Lawrence Yun, NAR’s chief economist, attributed the increase in sales to falling mortgage rates. 'As expected, buyers are finding it hard to resist the current rates,' he said. 'The desire to take advantage of these promising conditions is leading more buyers to the market.'

'Sales are up, but inventory numbers remain low and are thereby pushing up home prices,' said Yun. 'Homebuilders need to ramp up new housing, as the failure to increase construction will put home prices in danger of increasing at a faster pace than income.'

Total housing inventory at the end of August decreased to 1.86 million, down from 1.90 million existing-homes available for sale in July, and marking a 2.6% decrease from 1.91 million one year ago.
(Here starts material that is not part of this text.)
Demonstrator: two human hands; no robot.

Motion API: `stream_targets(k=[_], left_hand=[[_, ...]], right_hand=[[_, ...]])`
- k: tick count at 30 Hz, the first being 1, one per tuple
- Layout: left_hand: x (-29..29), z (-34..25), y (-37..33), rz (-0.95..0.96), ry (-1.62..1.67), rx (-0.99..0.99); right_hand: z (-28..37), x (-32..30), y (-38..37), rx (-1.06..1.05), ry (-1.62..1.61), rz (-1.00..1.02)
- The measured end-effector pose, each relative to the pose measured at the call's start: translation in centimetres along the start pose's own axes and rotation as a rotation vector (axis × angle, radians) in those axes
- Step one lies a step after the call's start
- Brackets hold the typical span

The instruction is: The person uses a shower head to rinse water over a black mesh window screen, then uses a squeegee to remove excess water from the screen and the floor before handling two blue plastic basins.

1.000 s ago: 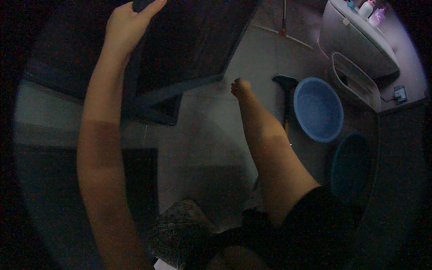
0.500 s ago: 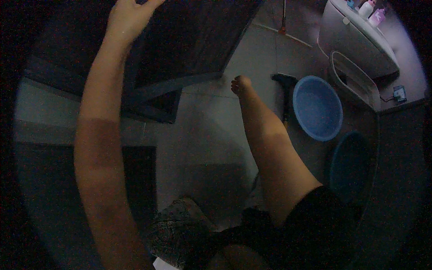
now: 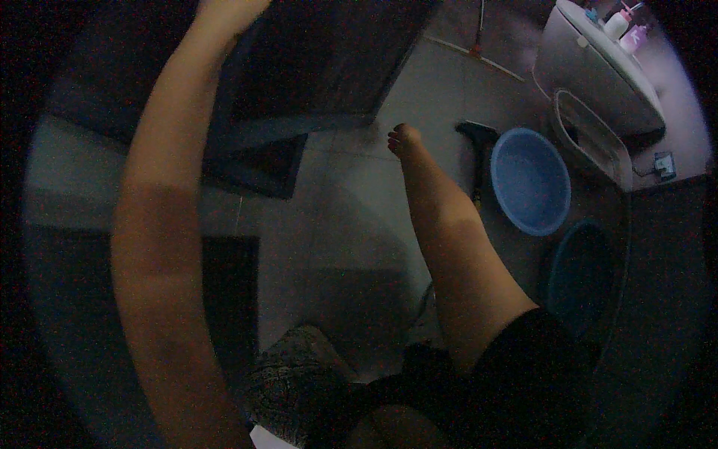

Unsold inventory is at a 4.1-month supply at the current sales pace, down from 4.2 months in July and from the 4.3-month figure recorded in August 2018.

Properties typically remained on the market for 31 days in August, up from 29 days in July and in August of 2018. Forty-nine percent of homes sold in August were on the market for less than a month.

According to Freddie Mac, the average commitment rate for a 30-year, conventional,
fixed-rate mortgage decreased to 3.62% in August, down from 3.77% in July. The average commitment rate across all of 2018 was 4.54%.

The Federal Reserve should have been bolder and made a deeper rate cut, given current low inflation rates,' said Yun. 'The housing sector has been broadly underperforming but there is huge upward potential there that will help our overall economy grow.'

First-time buyers were responsible for 31% of sales in August, down from 32% in July and equal to the 31% recorded in August 2018. NAR’s 2018 Profile of Home Buyers and Sellers --
released in late 2018 -- revealed that the annual share of first-time buyers was 33%.

As the share of first-time buyers rose, individual investors or second-home buyers, who account for many cash sales, purchased 14% of homes in August 2019, up from 11% recorded in July and from 13% recorded in August a year ago. All-cash sales accounted for 19% of transactions in August, about equal to July’s percentage and moderately down from August 2018 (19% and 20%, respectively).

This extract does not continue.